Senator FLANDERS. Excuse me, Mr. Gordon. Will you explain what the open interest is?

Mr. GORDON. The open interest is the total commitments that are registered as open at the present time on the board of trade. There was 102,000,000, I believe, bushels open in contracts when the 33% percent margin went in. Today it is, I believe, about 75 or 80.

Senator FLANDERS. Still you do not understand. I think I am a little bit stupid, probably. When you say the contracts are open, what do you mean by that?

Mr. GORDON. That means, Senator, when I want to hedge, there are other people who have an interest in the market that may take it from me.

Senator FLANDERS. Yes.
Mr. GORDON. That is the open interest that I am talking about.
Senator FLANDERS. They stand ready to take over.
Mr. GORDON. Still they are going to close up. They may take mine.
Senator FLANDERS. I see. All right.

Mr. GORDON. My sincere desire is to impress on you gentlemen that the exchanges are of tremendous value to grain processing companies like our own as well as large merchandisers of grain and to the whole economy of agriculture. Any action that limits their

proper functioning will tend to narrow the farmers' markets and increase price fluctuations.

The CHAIRMAN. Mr. Gordon, there are a number of these things you cannot hedge, I suppose, are there not; rice and other things?

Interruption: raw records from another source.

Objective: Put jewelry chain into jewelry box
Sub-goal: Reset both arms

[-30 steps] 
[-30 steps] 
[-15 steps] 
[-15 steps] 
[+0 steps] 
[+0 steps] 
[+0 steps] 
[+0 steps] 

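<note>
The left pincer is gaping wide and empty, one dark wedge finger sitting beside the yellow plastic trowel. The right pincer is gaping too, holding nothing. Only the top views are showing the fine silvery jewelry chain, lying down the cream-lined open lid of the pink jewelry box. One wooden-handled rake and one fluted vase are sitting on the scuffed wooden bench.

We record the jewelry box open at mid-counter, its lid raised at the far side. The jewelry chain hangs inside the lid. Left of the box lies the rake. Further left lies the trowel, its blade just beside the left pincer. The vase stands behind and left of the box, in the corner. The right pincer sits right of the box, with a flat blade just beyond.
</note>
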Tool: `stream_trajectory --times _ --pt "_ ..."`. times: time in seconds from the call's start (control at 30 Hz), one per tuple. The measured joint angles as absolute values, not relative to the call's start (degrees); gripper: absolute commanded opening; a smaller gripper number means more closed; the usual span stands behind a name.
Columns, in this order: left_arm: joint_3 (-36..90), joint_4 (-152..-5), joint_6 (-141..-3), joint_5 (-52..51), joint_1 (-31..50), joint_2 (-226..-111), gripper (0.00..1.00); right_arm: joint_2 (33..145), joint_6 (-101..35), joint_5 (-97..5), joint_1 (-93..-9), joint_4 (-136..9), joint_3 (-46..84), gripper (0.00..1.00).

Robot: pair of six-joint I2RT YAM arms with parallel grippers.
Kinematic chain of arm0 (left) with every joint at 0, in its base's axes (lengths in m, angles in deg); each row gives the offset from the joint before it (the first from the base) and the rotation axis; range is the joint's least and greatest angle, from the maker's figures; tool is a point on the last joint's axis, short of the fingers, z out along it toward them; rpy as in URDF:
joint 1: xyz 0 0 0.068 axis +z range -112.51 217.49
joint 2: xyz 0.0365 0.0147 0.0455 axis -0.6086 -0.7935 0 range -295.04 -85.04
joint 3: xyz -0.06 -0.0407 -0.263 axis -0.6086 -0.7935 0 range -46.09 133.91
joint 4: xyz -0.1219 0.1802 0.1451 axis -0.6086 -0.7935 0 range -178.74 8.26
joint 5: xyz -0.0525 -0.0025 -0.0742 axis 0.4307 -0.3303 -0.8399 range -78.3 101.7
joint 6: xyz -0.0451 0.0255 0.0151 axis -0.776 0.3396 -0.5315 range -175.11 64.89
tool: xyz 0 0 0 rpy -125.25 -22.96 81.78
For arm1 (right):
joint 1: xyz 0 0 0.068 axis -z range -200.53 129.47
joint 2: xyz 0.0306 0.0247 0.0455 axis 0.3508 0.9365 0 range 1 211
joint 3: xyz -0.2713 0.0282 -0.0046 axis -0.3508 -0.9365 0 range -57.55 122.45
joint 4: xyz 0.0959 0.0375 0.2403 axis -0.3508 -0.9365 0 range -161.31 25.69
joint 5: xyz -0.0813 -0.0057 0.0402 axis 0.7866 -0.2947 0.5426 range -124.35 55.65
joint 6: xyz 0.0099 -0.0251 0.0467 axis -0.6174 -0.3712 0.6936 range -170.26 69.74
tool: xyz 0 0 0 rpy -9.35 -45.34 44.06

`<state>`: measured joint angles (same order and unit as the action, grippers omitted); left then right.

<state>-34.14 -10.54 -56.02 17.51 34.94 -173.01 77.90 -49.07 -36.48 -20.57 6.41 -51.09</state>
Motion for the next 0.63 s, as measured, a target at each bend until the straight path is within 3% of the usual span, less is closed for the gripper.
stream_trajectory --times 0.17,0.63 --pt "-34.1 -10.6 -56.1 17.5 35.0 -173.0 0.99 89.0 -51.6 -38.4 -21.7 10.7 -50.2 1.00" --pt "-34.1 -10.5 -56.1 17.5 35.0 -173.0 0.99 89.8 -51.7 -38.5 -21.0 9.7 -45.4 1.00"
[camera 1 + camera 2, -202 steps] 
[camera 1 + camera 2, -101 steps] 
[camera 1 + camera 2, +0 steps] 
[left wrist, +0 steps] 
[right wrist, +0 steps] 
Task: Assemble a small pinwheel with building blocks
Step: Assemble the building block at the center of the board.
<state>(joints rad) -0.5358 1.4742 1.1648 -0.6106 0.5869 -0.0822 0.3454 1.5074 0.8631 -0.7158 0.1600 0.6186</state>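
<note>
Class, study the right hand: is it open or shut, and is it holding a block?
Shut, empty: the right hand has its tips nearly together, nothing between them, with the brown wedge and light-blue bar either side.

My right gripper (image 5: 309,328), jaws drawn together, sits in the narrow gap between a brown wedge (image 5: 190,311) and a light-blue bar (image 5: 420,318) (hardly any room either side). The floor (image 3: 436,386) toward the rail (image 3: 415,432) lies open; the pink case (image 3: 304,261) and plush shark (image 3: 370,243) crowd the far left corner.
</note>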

Mr. GORDON. That is true, sir.
The Chairman. What happens there?

Mr. GORDON. We have to take away the margin on those items, to provide a margin of profit, and we carry less inventory and try to avoid that risk. But we do have such as fish meal, of which we may have to buy a year's supply at a time.

Senator FLANDERS. In other words, without the margin you have to take a larger share in the increase of price between the farmer and the consumer.

Mr. GORDON. That is right.

Senator FLANDERS. So the market, on the basis of what you are saying, has an effect of reducing the spread between the farmer and the consumer.. Would you want to go so far as to say that?

Mr. Gordon. Very definitely, that is my opinion.

Another point I would like to make, with the mechanization of farms, with use of combines for small grains, corn pickers, cotton pickers, surplus crops that move off the farms are coming to market in a shorter period of time.

To prevent market gluts and the possibility of serious price breaks, because of this movement, that will unjustly punish the farmer, you must have purchasers like ourselves who are willing to buy large quantities of grain.